Work task
Take each line of the data that contains the string "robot" and copy it.

Given information

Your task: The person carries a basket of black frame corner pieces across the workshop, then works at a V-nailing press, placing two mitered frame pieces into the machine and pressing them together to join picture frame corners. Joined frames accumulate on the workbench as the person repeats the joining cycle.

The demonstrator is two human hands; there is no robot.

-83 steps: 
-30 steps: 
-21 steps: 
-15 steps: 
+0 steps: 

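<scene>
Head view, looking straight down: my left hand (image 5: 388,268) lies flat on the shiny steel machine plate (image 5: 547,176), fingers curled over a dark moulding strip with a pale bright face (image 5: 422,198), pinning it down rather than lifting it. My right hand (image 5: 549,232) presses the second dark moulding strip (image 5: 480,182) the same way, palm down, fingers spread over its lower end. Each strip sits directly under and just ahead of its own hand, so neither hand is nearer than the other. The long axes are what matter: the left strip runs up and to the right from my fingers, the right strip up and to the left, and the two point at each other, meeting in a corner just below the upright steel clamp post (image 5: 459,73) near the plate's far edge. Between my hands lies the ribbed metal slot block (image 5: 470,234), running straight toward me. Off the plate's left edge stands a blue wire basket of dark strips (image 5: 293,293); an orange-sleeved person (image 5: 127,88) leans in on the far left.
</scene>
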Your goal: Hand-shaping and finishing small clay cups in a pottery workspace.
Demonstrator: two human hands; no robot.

Written response
The demonstrator is two human hands; there is no robot.
Demonstrator: two human hands; no robot.

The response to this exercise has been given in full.